**Exercise:**
What you return should be the lines from the first line of the records below through the line holding "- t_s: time", unchanged.

**Extracted entries:**
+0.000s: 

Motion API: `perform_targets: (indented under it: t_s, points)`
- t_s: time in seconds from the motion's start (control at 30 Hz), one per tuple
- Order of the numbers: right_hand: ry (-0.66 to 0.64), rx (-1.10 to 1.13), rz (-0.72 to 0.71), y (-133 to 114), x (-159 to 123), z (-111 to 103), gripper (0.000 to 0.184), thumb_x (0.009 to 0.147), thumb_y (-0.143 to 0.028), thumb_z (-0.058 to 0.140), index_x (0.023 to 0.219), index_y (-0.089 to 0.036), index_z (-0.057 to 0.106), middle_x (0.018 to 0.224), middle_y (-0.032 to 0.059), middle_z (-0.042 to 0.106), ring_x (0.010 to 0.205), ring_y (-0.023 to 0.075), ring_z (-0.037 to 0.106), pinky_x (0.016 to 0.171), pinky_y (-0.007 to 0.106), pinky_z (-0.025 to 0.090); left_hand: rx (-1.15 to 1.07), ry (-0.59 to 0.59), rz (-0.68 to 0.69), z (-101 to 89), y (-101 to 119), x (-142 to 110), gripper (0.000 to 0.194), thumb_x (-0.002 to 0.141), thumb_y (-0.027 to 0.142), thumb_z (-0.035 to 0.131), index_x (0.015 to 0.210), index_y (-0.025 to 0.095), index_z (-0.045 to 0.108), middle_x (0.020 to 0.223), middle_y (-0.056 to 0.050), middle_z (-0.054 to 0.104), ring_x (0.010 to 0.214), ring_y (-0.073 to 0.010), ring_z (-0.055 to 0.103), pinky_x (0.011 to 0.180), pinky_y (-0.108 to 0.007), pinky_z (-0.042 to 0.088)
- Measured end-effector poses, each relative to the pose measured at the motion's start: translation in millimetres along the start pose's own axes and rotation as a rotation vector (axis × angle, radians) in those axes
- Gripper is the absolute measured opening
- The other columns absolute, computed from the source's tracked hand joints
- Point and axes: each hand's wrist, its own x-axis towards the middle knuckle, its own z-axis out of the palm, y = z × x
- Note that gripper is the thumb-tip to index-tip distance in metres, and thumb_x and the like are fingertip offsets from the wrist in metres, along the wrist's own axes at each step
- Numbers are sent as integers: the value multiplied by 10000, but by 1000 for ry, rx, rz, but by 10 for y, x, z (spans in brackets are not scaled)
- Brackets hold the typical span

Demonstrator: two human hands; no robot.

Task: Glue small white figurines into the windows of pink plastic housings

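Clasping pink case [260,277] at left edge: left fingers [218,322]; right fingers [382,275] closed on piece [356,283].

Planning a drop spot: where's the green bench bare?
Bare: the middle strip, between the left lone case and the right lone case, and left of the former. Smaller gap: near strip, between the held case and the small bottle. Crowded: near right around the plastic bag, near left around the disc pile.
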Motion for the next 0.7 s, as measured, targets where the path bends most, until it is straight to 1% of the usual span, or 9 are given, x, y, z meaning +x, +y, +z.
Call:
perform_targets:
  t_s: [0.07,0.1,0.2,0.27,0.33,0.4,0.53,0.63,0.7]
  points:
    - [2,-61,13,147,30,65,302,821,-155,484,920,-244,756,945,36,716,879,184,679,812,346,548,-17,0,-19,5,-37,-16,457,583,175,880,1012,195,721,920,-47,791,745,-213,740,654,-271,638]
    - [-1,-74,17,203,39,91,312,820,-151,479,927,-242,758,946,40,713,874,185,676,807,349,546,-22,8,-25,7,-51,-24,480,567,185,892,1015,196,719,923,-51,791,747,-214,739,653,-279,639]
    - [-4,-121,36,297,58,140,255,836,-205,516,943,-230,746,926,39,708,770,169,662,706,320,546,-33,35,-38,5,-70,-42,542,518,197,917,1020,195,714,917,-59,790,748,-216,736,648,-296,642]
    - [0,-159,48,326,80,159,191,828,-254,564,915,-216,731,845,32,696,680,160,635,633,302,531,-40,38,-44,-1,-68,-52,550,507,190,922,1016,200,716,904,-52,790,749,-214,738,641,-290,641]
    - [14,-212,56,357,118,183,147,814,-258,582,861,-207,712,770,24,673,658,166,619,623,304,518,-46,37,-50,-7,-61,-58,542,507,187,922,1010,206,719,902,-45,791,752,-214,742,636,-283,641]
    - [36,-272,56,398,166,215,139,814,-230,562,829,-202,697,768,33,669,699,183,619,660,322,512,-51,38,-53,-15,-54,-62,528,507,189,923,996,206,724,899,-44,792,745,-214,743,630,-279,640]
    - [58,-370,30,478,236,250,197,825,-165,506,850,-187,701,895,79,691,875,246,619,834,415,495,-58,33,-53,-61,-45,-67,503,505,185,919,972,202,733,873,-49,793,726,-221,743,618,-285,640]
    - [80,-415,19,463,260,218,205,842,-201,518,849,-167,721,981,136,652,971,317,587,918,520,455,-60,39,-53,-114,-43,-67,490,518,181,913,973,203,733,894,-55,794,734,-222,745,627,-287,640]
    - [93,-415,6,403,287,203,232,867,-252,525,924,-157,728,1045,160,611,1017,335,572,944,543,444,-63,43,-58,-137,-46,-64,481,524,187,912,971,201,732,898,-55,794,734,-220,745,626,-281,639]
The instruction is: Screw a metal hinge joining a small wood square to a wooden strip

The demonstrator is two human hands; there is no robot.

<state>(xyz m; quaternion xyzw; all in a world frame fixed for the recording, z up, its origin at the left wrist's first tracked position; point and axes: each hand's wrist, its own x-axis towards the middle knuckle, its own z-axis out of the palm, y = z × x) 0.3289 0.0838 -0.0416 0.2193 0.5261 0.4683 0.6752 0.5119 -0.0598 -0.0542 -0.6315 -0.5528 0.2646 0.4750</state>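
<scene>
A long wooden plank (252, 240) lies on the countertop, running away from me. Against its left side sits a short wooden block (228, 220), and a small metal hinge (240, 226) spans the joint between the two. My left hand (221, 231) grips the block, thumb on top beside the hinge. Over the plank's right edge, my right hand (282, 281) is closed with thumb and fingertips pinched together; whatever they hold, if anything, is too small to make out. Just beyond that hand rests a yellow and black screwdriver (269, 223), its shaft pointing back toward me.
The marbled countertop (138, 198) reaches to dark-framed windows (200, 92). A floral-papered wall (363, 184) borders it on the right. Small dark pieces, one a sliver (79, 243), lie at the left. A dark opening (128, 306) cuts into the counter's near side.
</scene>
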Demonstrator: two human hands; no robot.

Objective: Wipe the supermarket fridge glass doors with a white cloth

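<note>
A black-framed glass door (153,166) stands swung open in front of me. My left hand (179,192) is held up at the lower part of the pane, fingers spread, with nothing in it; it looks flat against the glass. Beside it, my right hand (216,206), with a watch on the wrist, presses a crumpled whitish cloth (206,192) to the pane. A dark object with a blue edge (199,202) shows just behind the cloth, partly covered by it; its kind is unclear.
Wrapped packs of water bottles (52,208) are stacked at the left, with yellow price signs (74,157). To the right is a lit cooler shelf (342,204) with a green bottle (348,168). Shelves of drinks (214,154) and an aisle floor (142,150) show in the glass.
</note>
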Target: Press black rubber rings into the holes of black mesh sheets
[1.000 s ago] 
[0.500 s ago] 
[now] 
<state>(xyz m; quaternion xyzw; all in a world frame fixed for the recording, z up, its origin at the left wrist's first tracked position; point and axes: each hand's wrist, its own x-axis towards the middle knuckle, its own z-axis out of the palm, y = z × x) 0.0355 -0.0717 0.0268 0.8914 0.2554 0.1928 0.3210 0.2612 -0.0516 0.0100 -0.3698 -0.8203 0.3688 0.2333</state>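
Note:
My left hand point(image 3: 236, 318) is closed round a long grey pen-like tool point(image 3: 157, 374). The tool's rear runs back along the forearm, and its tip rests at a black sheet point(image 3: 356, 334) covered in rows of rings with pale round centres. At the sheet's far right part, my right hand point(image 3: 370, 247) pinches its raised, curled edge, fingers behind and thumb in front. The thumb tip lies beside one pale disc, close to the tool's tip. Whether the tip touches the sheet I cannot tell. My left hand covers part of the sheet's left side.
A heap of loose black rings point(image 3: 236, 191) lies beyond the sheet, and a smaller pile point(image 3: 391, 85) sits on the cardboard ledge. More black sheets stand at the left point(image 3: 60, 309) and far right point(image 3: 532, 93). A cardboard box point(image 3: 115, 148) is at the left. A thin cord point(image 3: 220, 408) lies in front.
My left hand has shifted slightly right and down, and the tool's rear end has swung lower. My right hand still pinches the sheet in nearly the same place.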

**Task solution:**
+0.000s: 

Motion API: `perform_targets: (indented under it: t_s, points)`
- t_s: time in seconds from the motion's start (control at 30 Hz), one per tuple

The required output has been supplied.